Intentionally or not, this created an unprecedented volume of stuff to sell to the nouveau riche who had been locked out of the Old Master circuit. Fifty soup cans support a lot more market action than one Vermeer.

Gross market value aside, the durability of the success of Johns and Warhol is due in no small part to the efforts of a dealer named Leo Castelli, arguably the most impactful character of modern art history whose name is not widely known beyond the discipline.

My research uncovered how Castelli zealously worked to ensure that his coterie would end up on the walls of museums and as the subjects of academic monographs, endeavors that required him to occasionally flout ethical and legal norms. Importantly, his efforts broke through for a wave of new significant voices: not just the first young Americans to cross the threshold to canonization, but many of the first openly queer figures, as well. It rarely permits coloring within the lines, but writing history in real time can open the door to necessary change.

Pop’s priming of the museum ecosystem stands in marked contrast to a more recent episode of democratization. The “return to painting” of the 1980s presaged the NFTs’ auction-fueled dynamics as dealer Mary Boone and Sotheby’s CEO Alfred Taubman pioneered techniques akin to futures trading and margin buying — the last major innovations in the art auction space before the blockchain. They effectively poured gasoline on the fire of the secondary market but, without significant attention to an academic or institutional matrix to support the work, the overnight sensations they hyped mostly faded into oblivion.

These things will matter deeply in the long run. As years stretch into decades and centuries, cryptocurrency usage will almost inevitably grow. Nearly every interaction on the planet today is technologically mediated in some way, and the currency of record is ever more likely to become that which is native to the medium. This long-term potential provides a huge opportunity to rethink not just the expressive capabilities of the NFT but the fundamental means of academic knowledge creation.

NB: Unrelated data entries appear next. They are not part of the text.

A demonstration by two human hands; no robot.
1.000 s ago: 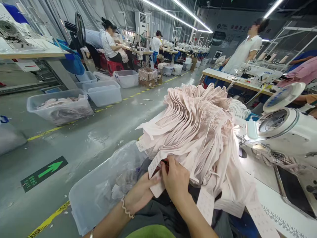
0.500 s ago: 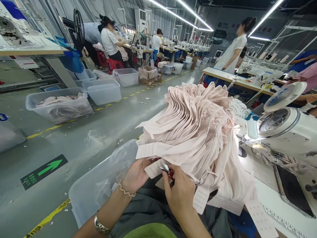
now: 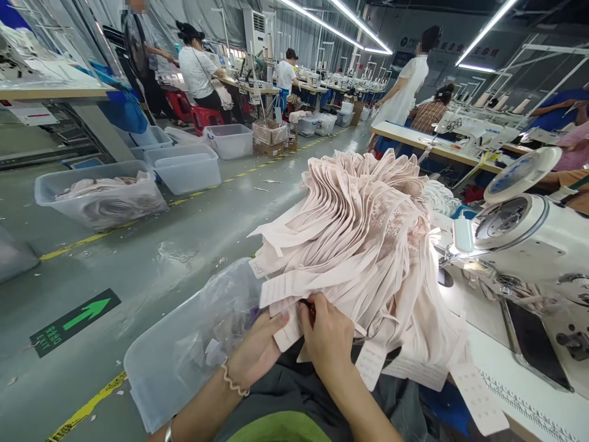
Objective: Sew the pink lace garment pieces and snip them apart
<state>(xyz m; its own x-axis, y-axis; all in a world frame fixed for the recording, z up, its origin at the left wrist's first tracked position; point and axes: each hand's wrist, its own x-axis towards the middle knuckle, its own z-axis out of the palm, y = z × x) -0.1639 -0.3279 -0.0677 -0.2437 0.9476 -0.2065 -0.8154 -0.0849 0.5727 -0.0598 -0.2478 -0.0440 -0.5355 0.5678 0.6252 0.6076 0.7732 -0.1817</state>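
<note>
A large pile of pale pink bras (image 3: 359,227), some with lace, spreads over the sewing table in front of me. My left hand (image 3: 260,347) pinches the flat end of a bra band (image 3: 288,330) at the pile's near edge. Close beside it, my right hand (image 3: 327,337) is closed around small thread snips (image 3: 313,312). Only a bit of their reddish handle shows; the blades are hidden behind fingers and fabric. Other band ends with rows of small marks hang over my lap.
To the right stand a white sewing machine (image 3: 543,239) and a dark phone (image 3: 536,341) on the tabletop. A clear plastic bin (image 3: 151,368) sits at my lower left. More bins (image 3: 184,169) line the floor, and several people work at machines beyond.
My right hand and the snips have moved in against the band, and the blades no longer show. The left hand has turned, thumb over the band end. In the background, people have shifted.
</note>
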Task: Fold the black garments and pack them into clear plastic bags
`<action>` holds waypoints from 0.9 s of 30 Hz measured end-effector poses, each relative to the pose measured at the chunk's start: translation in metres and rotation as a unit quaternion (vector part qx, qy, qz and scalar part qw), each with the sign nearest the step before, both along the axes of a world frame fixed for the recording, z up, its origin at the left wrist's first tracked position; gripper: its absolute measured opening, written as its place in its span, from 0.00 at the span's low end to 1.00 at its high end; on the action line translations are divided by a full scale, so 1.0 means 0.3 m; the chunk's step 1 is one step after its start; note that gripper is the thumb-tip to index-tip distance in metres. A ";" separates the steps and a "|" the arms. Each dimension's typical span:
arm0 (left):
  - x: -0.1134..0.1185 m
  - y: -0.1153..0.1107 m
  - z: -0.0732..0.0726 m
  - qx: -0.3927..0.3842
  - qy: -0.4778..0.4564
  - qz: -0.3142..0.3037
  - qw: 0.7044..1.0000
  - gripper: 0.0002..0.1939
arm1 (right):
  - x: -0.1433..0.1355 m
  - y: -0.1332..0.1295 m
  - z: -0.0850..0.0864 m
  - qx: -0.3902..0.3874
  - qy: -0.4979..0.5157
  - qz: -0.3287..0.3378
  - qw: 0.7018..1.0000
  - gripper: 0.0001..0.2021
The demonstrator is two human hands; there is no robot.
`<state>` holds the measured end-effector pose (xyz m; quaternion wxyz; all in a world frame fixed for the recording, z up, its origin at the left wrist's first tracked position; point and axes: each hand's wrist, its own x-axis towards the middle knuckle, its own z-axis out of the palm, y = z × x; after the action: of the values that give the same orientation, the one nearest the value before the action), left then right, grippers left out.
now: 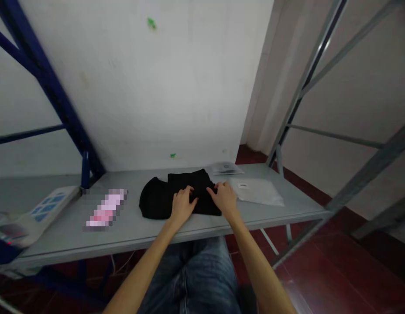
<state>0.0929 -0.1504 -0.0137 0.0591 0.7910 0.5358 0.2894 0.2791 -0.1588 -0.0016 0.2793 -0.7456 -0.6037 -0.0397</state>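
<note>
A black cloth item [156, 198] lies bunched on the grey shelf-like table [124, 231], near its middle. My left hand [183, 204] rests on the cloth's front part, with thumb and fingers curved and pressing into the fabric. My right hand [224, 198] is at the cloth's right end, its thumb and index finger pinching the edge. Just right of that hand is a flat white bag [259, 192] with a small label. Behind it lies a clear packet [226, 168].
A blurred pink and white object [107, 209] lies to the left. Farther left is a white box-like item [48, 211] with blue markings. Blue metal posts [55, 96] rise at the left, grey ones [297, 96] at the right. A white wall [156, 96] stands behind.
</note>
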 end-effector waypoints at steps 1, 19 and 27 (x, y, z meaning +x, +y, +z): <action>0.002 0.002 -0.004 -0.003 -0.002 0.002 1.000 0.13 | 0.006 0.013 0.000 -0.015 0.000 0.007 1.000 0.18; 0.036 -0.004 0.022 0.007 0.071 -0.010 0.997 0.20 | 0.071 0.113 -0.037 -0.032 0.121 0.048 0.991 0.04; -0.026 0.004 0.083 0.045 0.038 -0.017 0.998 0.18 | 0.014 0.127 0.026 0.027 0.175 0.083 0.981 0.05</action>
<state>0.0851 -0.1492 0.0113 0.0080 0.8124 0.5106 0.2816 0.2833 -0.1205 0.0061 0.4029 -0.6804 -0.6040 0.0990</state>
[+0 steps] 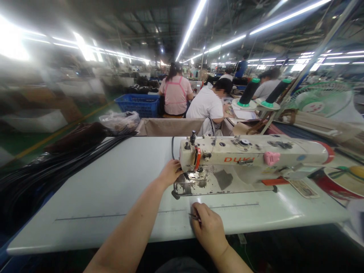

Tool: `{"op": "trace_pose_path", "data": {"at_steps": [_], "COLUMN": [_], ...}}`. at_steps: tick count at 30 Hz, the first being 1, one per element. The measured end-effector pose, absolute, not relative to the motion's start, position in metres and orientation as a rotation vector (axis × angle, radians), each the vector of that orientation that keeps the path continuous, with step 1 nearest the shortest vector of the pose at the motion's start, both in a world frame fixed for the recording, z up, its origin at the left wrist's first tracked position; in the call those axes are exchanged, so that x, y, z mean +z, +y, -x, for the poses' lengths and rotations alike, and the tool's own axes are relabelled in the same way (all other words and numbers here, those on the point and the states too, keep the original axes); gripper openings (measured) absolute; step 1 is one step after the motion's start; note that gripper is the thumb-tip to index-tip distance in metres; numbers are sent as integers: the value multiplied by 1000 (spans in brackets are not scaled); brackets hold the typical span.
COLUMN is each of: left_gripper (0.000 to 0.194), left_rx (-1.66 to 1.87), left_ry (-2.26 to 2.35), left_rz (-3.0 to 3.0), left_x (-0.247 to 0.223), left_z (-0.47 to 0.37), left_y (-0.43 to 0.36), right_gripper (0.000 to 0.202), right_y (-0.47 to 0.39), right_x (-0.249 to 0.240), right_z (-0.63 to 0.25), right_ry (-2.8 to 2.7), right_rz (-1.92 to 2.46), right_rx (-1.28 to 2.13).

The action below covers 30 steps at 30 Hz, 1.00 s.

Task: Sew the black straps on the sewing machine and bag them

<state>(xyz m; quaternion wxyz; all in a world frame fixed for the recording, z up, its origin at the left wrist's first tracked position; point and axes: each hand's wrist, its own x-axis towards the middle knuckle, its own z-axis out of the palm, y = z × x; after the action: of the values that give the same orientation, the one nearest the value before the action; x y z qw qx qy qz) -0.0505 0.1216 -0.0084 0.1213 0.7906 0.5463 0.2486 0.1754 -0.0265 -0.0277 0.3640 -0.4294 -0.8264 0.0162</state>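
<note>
A white sewing machine (244, 155) with red end trim stands on a pale table (122, 178). My left hand (170, 173) is at its needle end, fingertips beside the presser foot and metal needle plate (193, 175). A thin black strip (172, 147) curves down behind the machine head to this hand, whose fingers are closed on it; its end is hidden. Nearer the table's front edge, my right hand (207, 225) is closed round small thread snips (193, 216). Their pointed metal tips stick out to the left, above the printed ruler (170, 212).
Long black strips (71, 163) lie bundled over the table's left side. Behind the table are a cloth-lined bin (167, 127), a blue crate (138, 105) and seated people. Black thread cones (248, 93), a green fan (321, 98) and a red tub (341, 184) are at right.
</note>
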Motion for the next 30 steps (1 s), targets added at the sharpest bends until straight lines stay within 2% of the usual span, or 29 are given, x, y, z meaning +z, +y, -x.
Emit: {"op": "trace_pose_path", "data": {"at_steps": [6,13,30], "left_gripper": [9,6,13], "left_rx": [749,791,832], "left_ry": [1686,1711,1780], "left_rz": [-2231,-2144,-1871], "left_x": [-4,-1,-9], "left_z": [53,49,22], "left_y": [101,95,57], "right_gripper": [26,23,26], "right_y": [-28,-27,-26], "right_x": [-25,-29,-28], "right_z": [-175,-175,-175], "right_ry": [-2123,-2121,-2071], "right_rz": [1095,1120,1136], "right_rx": [32,38,134]}}
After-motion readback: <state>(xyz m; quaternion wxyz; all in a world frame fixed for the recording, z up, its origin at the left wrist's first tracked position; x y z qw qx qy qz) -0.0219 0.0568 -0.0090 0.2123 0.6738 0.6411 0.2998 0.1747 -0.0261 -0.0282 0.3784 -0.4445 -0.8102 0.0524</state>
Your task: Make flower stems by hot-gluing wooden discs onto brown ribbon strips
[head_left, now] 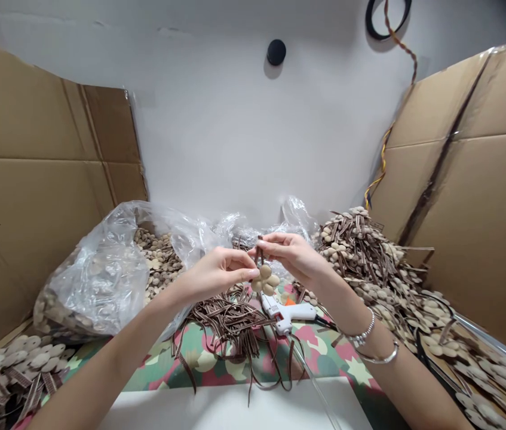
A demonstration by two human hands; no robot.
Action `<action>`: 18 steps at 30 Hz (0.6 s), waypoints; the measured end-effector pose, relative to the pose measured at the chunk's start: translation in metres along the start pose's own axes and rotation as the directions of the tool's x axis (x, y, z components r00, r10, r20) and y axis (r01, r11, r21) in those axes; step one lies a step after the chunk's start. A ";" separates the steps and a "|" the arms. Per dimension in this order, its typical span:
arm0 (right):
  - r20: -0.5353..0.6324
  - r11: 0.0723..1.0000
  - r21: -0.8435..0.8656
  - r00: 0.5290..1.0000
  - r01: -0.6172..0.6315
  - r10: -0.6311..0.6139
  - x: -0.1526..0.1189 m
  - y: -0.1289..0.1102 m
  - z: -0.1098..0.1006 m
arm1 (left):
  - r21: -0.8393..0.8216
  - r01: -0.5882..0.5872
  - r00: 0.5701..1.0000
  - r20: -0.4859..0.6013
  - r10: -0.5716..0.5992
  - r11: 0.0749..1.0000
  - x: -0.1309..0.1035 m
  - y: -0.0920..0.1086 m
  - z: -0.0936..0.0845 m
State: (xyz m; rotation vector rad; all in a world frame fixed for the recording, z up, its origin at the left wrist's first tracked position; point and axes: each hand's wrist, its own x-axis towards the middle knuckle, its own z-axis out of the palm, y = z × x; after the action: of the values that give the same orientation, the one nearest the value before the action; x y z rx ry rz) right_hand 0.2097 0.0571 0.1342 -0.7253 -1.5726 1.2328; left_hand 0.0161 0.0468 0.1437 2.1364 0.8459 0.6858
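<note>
My left hand (223,272) pinches the edge of a beige fabric flower (266,282) with rounded petals, near its ribbon. A narrow brown ribbon (259,255) with light stitching rises from the flower. Its upper end sits between the thumb and fingers of my right hand (293,255). Both hands hold the piece in the air above the table. Under them lies a tangled heap of brown ribbon strips (235,319). Just right of that heap rests a white glue gun (295,312), with a clear glue stick (313,376) extending toward me.
A clear plastic bag (104,269) of beige flowers stands at left. Flowers with ribbons (369,257) are piled at right, more (24,364) at front left. Cardboard walls (33,131) flank both sides. A white sheet (235,406) lies on the patterned tablecloth (158,370).
</note>
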 end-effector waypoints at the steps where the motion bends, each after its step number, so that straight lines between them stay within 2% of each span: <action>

An incredibly rich set of potential lurks here, made all the more pressing given the unfolding waves of crisis in higher education. Imagine a political scientist gaining a chance to tinker with an experimental voting mechanic as a part of a decentralized autonomous organization (DAO). Or a historian working to close the gaps in an archival record through artistic re-imaginings.

Out of far-flung research, world-changing discoveries are sometimes forged. Voting mechanics might move from experimental margin to governmental center — perhaps finally unblocking comprehensive climate reform or other blue-sky legislative needs. The NFT world in which these ideas were incubated would have, through its collaboration with the academy, created something of deep significance. Something worthy of museum preservation (and market valuation) as an artifact of history.

At the present moment, open possibilities linger in the decentralized ether. How will practice be turned into history, ideally with the best net effect for society at large?